The CMS collaboration has recently presented results of a search for a narrow resonance decaying to a pair of muons in the mass range from 11.5 to 200 GeV. This search looks for a strikingly sharp peak on top of a smooth dimuon mass spectrum that arises mainly from the Drell–Yan process. At masses below approximately 40 GeV, conventional triggers are the main limitation for this analysis as the thresholds on the muon transverse momenta (pT), which are applied online to reduce the rate of events saved for offline analysis, introduce a significant kinematic acceptance loss, as evident from the red curve in figure 1.

Fig. 2.

A dedicated set of high-rate dimuon “scouting” triggers, with some additional kinematic constraints on the dimuon system and significantly lower muon pT thresholds, was deployed during Run 2 to overcome this limitation.

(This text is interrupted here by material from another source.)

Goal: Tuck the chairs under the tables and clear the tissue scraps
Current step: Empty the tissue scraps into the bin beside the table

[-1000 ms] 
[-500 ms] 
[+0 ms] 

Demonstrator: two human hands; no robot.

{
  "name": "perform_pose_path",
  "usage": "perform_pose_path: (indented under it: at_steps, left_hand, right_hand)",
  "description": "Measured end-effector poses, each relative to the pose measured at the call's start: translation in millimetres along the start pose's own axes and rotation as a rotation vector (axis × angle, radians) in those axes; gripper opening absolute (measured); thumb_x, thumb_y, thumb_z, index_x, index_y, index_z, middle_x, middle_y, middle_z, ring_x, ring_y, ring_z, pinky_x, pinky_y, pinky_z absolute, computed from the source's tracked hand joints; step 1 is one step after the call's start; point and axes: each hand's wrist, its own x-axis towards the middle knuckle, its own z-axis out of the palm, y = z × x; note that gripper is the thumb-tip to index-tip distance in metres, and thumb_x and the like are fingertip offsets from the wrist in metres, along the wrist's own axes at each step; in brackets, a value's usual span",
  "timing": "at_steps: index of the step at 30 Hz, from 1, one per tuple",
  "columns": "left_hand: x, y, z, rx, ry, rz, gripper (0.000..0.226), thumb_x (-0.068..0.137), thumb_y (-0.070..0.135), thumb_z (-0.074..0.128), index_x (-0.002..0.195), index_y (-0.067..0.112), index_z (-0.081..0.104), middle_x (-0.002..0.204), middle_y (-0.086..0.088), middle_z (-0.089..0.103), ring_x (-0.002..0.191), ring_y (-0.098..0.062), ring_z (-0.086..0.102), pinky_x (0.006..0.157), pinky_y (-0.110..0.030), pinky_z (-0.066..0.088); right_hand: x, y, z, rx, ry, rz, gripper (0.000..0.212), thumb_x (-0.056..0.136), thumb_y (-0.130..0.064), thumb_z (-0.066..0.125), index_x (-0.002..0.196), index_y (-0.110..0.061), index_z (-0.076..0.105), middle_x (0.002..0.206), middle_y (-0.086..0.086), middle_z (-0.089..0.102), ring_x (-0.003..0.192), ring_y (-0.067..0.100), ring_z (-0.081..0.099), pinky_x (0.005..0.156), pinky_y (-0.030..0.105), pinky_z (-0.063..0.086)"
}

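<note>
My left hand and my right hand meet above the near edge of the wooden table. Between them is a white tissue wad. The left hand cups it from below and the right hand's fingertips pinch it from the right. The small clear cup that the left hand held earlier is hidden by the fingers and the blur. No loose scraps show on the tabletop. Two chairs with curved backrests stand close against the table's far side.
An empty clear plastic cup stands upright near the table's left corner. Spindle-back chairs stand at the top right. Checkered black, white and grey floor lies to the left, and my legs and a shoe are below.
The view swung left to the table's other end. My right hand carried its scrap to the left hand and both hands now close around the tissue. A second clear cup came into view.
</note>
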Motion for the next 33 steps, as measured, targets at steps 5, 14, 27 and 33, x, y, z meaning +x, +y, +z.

Only a minimal amount of high-level information from the online reconstruction is stored for the selected events. The reduced event size allows significantly higher trigger rates, up to two orders of magnitude higher than the standard muon triggers. The green curve in figure 1 shows the dimuon invariant mass distribution obtained from data collected with the scouting triggers. The increase in kinematic acceptance for low masses can be well appreciated.

The full data sets collected with the muon scouting and standard dimuon triggers during Run 2 are used to probe masses below 45 GeV, and between 45 and 200 GeV, respectively, excluding the mass range from 75 to 110 GeV where Z-boson production dominates. No significant resonant peaks are observed, and limits are set on ε2 at 90% confidence as a function of the ZD mass (figure 2). These are among the world’s most stringent constraints on dark photons in this mass range.

Further reading

CMS Collab. 2019 CMS-PAS-EXO-19-018.